┌─ RECORDS PROVIDED

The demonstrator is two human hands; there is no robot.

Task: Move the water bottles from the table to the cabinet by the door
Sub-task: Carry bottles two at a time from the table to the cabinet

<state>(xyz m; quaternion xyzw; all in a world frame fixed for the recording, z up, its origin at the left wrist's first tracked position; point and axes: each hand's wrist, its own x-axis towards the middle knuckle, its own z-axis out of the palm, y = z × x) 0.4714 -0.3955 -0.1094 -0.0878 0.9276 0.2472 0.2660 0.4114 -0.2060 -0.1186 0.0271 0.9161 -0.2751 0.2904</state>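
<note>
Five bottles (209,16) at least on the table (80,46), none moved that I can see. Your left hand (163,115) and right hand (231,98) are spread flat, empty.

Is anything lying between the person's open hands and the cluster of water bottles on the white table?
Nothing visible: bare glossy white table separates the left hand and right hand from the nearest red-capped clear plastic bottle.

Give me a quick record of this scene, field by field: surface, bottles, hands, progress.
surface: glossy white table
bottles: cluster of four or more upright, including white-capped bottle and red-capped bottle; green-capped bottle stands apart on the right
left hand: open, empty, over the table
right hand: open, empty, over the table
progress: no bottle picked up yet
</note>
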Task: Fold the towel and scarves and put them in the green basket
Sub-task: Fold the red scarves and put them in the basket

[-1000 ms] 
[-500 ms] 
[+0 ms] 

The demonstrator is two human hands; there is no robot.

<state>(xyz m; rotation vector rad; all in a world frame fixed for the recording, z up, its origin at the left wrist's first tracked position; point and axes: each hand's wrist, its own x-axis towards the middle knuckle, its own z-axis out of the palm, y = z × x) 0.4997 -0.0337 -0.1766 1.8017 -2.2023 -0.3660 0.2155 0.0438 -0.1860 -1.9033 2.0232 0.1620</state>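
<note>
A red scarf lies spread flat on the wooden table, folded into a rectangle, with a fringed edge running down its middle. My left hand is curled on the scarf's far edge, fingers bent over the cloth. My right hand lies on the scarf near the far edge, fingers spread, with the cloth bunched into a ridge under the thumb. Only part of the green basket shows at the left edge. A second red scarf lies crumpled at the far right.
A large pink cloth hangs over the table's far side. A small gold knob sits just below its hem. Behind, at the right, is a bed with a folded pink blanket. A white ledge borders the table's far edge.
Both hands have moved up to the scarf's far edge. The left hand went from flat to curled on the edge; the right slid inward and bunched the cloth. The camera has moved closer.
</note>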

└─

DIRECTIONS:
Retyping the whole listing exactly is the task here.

FINISHED TASK:
The demonstrator is two human hands; there is no robot.

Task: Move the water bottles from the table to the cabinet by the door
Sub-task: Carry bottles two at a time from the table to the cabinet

<state>(xyz m; quaternion xyzw; all in a world frame fixed for the recording, z up, its origin at the left wrist's first tracked position; point and axes: each hand's wrist, its own x-axis towards the middle knuckle, its own z-axis out of the palm, y = z × x) 0.4714 -0.3955 -0.1094 -0.0878 0.9276 0.2472 0.2660 0.4114 -0.2060 -0.1186 0.0271 0.9161 -0.2751 0.2904</state>
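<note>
Five bottles (209,16) at least on the table (80,46), none moved that I can see. Your left hand (163,115) and right hand (231,98) are spread flat, empty.

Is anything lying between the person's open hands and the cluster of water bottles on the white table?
Nothing visible: bare glossy white table separates the left hand and right hand from the nearest red-capped clear plastic bottle.

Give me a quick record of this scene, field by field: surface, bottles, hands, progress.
surface: glossy white table
bottles: cluster of four or more upright, including white-capped bottle and red-capped bottle; green-capped bottle stands apart on the right
left hand: open, empty, over the table
right hand: open, empty, over the table
progress: no bottle picked up yet
</note>
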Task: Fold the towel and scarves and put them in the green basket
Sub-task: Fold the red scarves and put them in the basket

[-1000 ms] 
[-500 ms] 
[+0 ms] 

The demonstrator is two human hands; there is no robot.

<state>(xyz m; rotation vector rad; all in a world frame fixed for the recording, z up, its origin at the left wrist's first tracked position; point and axes: each hand's wrist, its own x-axis towards the middle knuckle, its own z-axis out of the palm, y = z × x) 0.4997 -0.0337 -0.1766 1.8017 -2.2023 -0.3660 0.2155 0.0438 -0.1860 -1.9033 2.0232 0.1620</state>
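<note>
A red scarf lies spread flat on the wooden table, folded into a rectangle, with a fringed edge running down its middle. My left hand is curled on the scarf's far edge, fingers bent over the cloth. My right hand lies on the scarf near the far edge, fingers spread, with the cloth bunched into a ridge under the thumb. Only part of the green basket shows at the left edge. A second red scarf lies crumpled at the far right.
A large pink cloth hangs over the table's far side. A small gold knob sits just below its hem. Behind, at the right, is a bed with a folded pink blanket. A white ledge borders the table's far edge.
Both hands have moved up to the scarf's far edge. The left hand went from flat to curled on the edge; the right slid inward and bunched the cloth. The camera has moved closer.
</note>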

The exercise is finished.